After the methane is recovered, what comes out is a nutrient-rich sludge, high in nitrogen, potassium, phosphate and organic matter — basically, fertilizer. Bowerman anticipates theirs will eventually be certified organic, once they determine its final form. Meanwhile, they’re also separating the ammonia and carbon gas from the methane for beneficial use. Wasatch plans to be operational in fall 2018.

Of the more than 1,000 sewage treatment plants in the U.S., about 216 are co-digesting food waste alongside sewage. That means 83 percent don’t yet have a food-waste digester, which amounts to a lot of money and energy being left on the table.

While pioneers like Wasatch are taking this plunge, the whole waste-to-energy industry is still coming of age. Groundbreaking advancements are frequent: Scientists at Cornell University have been playing with a process called hydrothermal liquefaction, which is a fancy way of saying “pressure-cook the food waste into oblivion.” It’s a process that recalls the way dinosaurs and their ecosystems were turned into oil under the ground. In the case of hydrothermal liquefaction, heat and pressure combine to turn food waste into an oily liquid that digests in days, rather than weeks, with more complete digestion and energy extraction.

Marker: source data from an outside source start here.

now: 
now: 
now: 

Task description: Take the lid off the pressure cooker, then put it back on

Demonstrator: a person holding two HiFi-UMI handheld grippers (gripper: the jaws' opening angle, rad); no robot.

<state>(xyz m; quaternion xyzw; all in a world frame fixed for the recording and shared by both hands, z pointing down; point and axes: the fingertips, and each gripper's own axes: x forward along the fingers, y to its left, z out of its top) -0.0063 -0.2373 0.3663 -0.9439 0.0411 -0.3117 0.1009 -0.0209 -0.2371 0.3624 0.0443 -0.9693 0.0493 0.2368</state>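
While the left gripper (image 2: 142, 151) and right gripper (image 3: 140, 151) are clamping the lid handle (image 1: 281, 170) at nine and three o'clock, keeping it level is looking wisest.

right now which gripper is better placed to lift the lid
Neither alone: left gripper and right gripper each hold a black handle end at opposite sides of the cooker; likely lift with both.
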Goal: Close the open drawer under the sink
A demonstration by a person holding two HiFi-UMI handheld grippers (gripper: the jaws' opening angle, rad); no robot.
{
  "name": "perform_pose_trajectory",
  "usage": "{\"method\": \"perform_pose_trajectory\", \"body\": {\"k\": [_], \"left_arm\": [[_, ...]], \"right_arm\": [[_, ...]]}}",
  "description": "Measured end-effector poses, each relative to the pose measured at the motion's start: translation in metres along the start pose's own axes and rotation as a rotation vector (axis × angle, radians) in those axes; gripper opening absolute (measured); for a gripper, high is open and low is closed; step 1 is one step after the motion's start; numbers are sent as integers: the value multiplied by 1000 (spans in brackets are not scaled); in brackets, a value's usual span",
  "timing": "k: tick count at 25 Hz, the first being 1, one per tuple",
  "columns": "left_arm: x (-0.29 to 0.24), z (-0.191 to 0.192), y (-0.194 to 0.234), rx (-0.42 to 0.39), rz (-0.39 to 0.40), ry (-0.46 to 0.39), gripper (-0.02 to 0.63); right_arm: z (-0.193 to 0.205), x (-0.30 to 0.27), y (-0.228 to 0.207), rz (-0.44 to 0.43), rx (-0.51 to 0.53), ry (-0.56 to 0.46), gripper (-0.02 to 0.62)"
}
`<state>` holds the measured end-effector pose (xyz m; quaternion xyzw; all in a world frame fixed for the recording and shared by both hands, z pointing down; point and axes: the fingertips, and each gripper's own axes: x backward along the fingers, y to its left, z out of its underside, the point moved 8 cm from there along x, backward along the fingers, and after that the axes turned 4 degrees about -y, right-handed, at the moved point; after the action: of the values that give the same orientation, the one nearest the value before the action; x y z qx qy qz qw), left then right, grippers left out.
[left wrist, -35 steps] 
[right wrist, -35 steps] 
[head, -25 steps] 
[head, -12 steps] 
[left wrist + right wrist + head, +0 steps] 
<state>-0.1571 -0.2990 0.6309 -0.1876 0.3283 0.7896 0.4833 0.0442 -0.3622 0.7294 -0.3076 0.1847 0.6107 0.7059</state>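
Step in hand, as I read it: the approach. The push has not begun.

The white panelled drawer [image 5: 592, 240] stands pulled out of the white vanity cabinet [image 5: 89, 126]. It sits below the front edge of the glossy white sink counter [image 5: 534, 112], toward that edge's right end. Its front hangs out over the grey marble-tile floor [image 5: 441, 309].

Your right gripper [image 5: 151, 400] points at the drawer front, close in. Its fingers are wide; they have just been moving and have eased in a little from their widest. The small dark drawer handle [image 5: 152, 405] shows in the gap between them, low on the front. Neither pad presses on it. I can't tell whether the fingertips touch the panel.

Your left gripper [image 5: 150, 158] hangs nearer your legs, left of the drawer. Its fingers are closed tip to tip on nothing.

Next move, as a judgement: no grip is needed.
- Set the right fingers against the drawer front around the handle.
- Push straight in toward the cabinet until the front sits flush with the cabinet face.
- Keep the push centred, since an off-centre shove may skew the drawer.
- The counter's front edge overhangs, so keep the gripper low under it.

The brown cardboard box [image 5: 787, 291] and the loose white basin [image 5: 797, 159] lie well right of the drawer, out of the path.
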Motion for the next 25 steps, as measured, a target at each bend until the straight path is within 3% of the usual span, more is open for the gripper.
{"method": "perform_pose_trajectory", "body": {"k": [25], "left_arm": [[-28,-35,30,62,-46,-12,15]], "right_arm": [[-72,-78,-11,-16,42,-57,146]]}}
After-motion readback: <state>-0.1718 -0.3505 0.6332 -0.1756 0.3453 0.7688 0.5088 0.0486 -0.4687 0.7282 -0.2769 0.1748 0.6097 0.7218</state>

Meanwhile, 97 percent of food waste is still getting away — for the moment anyway. But it’s only a matter of time before this low-hanging food waste will be plucked, because we can’t can afford not to.

“We wouldn’t take a barrel of oil and bury it,” Bowerman says. “And that is what we are doing with our food waste.”

COUNTERTOP COMBUSTION

The largest garbage disposal company in the world, Emerson, wants into the food-waste energy business. Any food industry player of a certain size that deals with large amounts of raw food can install Emerson’s subunit called Grind2Energy in a food disposal area. It includes a stainless steel work area, sink and a very powerful garbage disposal. Plumbing connects it to a special holding tank for the slurry, which features a sensor that notifies Grind2Energy when it’s time to be emptied. The free service saves the client in waste transport, disposal fees and kitchen labor.